In US v. Johnson, No. 09-1407, the court of appeals affirmed defendant's firearm possession conviction, on the ground that the lateness of the hour, the van blocking the alley with its engine running, a woman in the middle seat of the van putting on clothing, and defendant moving quickly from the middle seat to the driver seat and attempting to drive away upon arrival of the squad car, provided justification for an investigatory stop.  However, the court reversed defendant's sentence, holding that defendant's prior Minnesota conviction for fleeing a police officer in a motor vehicle did not qualify as a violent felony.

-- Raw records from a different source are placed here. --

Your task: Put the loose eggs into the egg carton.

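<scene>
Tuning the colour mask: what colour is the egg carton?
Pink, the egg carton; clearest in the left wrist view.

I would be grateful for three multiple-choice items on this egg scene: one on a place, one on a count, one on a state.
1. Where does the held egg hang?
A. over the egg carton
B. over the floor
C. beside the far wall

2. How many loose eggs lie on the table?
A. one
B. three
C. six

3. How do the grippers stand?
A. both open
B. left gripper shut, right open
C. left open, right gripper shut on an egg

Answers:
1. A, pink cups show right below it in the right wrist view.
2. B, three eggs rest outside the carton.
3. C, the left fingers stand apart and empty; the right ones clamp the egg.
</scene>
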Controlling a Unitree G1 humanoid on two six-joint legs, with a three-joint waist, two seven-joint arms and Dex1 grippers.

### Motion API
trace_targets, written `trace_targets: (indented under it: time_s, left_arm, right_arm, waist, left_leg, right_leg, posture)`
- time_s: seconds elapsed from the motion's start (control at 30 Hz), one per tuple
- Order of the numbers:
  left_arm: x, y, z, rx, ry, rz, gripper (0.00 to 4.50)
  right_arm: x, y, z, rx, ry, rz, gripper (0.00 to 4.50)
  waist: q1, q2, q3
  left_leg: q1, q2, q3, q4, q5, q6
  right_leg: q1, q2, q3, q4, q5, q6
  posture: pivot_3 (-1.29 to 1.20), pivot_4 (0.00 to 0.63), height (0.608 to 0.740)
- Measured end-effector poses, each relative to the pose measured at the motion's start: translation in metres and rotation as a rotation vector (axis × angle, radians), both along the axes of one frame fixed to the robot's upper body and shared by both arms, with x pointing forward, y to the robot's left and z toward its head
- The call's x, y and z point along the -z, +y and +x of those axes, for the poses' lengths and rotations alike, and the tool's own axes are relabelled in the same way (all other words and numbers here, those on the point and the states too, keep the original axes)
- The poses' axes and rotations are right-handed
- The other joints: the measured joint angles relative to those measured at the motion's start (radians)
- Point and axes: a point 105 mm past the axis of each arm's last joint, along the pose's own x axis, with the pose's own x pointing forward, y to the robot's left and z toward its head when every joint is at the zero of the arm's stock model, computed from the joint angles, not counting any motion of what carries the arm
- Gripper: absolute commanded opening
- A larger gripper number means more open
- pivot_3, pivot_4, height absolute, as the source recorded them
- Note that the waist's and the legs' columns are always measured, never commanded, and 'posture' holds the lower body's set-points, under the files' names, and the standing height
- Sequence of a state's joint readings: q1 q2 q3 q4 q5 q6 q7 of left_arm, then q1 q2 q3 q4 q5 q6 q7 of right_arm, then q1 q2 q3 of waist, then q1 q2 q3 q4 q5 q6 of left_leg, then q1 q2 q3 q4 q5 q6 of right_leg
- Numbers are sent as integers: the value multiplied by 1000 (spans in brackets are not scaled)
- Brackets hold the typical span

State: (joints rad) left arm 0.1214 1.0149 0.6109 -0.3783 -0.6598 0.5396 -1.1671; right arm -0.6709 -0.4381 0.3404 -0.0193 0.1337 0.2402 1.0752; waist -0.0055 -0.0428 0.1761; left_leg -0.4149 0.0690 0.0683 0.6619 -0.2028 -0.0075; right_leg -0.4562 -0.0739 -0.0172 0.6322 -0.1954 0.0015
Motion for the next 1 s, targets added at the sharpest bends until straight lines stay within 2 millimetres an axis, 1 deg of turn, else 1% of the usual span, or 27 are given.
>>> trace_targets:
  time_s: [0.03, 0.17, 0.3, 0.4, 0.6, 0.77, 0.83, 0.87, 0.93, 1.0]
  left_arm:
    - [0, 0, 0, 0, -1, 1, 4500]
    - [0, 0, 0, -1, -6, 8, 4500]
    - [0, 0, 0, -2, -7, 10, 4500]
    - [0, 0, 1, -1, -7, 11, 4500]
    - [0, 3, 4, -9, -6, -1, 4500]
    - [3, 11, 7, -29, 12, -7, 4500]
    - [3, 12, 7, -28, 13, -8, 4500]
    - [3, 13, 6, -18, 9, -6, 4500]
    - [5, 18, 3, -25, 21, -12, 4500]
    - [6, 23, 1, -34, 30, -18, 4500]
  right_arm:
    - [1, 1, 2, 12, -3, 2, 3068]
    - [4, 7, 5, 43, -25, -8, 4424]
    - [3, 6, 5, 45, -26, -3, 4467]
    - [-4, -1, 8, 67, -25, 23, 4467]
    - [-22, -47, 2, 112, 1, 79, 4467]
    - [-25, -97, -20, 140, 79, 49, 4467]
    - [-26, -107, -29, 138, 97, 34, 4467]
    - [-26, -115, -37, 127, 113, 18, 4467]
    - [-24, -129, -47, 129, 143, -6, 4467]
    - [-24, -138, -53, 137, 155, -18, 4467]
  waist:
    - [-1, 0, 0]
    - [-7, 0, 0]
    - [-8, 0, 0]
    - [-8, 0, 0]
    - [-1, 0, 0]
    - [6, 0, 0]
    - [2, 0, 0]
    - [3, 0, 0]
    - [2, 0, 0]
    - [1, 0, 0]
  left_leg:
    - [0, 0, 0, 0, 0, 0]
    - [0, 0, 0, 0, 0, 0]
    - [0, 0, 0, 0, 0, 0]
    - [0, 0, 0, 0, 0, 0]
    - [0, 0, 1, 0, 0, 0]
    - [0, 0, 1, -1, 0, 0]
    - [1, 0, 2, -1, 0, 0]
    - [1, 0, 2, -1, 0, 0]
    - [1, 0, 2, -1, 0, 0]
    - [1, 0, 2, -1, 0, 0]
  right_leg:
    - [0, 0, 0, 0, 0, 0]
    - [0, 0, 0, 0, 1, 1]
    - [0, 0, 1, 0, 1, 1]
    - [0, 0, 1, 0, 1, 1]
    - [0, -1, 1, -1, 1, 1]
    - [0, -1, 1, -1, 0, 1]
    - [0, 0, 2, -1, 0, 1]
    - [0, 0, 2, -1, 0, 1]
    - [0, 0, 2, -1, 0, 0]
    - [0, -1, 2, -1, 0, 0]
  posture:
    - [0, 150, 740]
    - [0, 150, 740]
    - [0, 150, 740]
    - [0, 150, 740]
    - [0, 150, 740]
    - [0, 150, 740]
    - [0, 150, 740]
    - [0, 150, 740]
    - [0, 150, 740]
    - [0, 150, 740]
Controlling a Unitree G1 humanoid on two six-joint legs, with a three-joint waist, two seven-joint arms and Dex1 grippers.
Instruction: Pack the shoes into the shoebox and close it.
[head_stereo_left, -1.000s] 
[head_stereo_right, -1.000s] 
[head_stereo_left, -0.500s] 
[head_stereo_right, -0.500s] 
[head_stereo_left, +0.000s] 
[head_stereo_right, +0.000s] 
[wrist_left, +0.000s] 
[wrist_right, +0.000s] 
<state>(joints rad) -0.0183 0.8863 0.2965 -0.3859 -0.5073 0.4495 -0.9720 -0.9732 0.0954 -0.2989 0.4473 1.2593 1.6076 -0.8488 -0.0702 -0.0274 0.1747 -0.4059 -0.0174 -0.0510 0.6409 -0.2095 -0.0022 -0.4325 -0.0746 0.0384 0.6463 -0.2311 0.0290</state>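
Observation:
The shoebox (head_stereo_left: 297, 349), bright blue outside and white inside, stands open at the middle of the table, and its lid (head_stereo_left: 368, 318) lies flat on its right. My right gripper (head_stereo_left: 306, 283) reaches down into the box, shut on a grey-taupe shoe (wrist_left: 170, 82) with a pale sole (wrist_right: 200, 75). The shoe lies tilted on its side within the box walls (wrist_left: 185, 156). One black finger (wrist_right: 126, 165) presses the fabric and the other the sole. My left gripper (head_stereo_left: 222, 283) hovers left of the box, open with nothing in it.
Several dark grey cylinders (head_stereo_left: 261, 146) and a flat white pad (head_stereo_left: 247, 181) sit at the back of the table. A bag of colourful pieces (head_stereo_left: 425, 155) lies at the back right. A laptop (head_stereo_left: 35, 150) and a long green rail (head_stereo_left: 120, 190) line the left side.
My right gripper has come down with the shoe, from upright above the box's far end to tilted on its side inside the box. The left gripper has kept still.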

Zutz v. Nelson, No. 09-1462, concerned an action by members of the Middle-Snake-Tamarac Rivers Watershed District Board alleging state law defamation and violations of 42 U.S.C. section 1983 against other Board members and related persons.  The court of appeals affirmed, holding that 1) plaintiffs anchored their case against defendants on the same defamatory statements that formed the basis of a prior state-court action; and 2) the complaint did not adequately allege that defendants deprived plaintiffs of a constitutionally protected federal right.

Blankenship v. USA Truck, Inc., No. 09-1605, involved an action alleging that defendant owed plaintiff more than $1 million in unpaid sales commissions, and to invalidate a prior settlement agreement between the parties.  The court of appeals reversed the dismissal of the complaint, holding that the district court ignored governing precedent from the Arkansas Supreme Court when holding the no-reliance clause barred plaintiff's fraud claim.

In US v. Lopez-Mendoza, No. 09-2189, the Eighth Circuit affirmed defendant's drug possession conviction, holding that 1) an officer does not seize a person by asking for license and registration if he does not convey a message that compliance with his request is required; and 2) the officer did not exceed the scope of defendant's consent by reasonably searching the car for drugs.